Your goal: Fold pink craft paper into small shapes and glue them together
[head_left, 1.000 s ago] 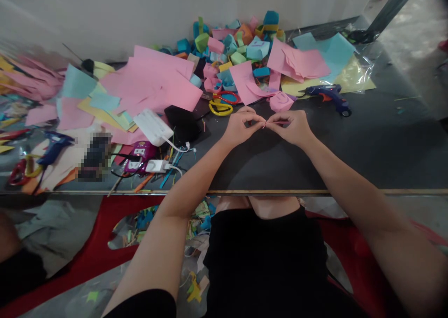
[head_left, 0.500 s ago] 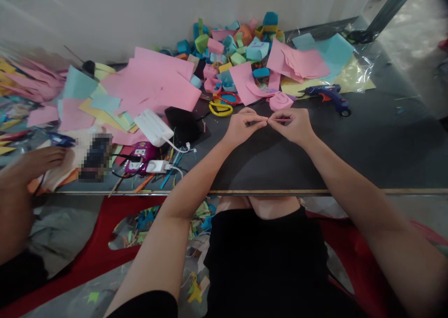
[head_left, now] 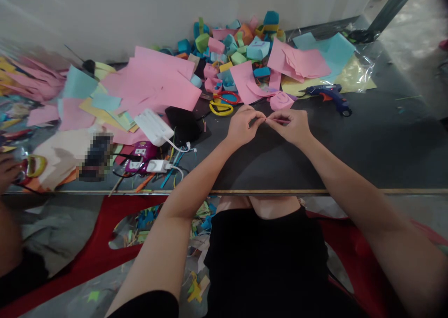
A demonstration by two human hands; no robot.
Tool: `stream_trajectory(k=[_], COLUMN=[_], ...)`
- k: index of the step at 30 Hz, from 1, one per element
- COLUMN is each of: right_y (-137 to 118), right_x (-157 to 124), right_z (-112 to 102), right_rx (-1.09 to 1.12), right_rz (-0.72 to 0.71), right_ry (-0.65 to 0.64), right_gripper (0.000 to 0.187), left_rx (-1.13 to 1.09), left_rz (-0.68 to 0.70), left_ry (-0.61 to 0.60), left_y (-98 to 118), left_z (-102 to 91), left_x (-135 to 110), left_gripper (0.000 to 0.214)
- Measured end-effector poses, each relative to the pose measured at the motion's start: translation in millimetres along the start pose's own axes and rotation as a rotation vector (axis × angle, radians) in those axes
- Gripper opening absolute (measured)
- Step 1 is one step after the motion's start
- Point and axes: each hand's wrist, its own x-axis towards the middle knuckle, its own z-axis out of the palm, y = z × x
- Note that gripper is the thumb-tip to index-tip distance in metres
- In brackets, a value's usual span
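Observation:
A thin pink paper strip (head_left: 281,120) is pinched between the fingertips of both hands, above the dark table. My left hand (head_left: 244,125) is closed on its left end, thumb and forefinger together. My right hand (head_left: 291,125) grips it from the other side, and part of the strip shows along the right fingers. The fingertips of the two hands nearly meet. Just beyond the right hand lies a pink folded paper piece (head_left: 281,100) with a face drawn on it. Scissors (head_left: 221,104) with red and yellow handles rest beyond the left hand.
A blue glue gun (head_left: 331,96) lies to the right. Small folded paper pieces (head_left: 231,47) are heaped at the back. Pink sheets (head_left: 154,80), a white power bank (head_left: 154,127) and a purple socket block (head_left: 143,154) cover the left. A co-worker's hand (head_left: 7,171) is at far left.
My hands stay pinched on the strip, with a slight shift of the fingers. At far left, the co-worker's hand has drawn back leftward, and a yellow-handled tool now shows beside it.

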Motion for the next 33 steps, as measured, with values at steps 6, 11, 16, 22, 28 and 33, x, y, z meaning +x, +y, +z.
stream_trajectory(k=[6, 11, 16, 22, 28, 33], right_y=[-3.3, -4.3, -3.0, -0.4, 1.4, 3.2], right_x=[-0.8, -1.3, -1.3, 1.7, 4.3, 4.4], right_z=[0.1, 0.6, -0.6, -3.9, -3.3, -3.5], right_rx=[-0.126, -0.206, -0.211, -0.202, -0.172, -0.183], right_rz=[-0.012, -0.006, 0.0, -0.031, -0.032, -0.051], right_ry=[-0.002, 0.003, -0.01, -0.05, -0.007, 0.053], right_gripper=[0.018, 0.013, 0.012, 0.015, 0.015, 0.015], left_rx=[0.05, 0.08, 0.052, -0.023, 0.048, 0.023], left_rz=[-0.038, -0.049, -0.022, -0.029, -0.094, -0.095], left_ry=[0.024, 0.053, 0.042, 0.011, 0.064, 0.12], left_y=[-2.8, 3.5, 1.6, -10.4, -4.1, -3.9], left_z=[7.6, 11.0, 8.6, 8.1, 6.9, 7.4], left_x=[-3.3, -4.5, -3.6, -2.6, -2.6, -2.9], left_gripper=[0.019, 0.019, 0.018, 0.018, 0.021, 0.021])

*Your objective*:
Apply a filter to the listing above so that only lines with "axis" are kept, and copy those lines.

*The answer*:
- Measured end-effector poses, each relative to the pose measured at the motion's start: translation in millimetres along the start pose's own axes and rotation as a rotation vector (axis × angle, radians) in those axes
- Point and axes: each hand's wrist, its own x-axis towards the middle knuckle, its own z-axis out of the palm, y = z × x

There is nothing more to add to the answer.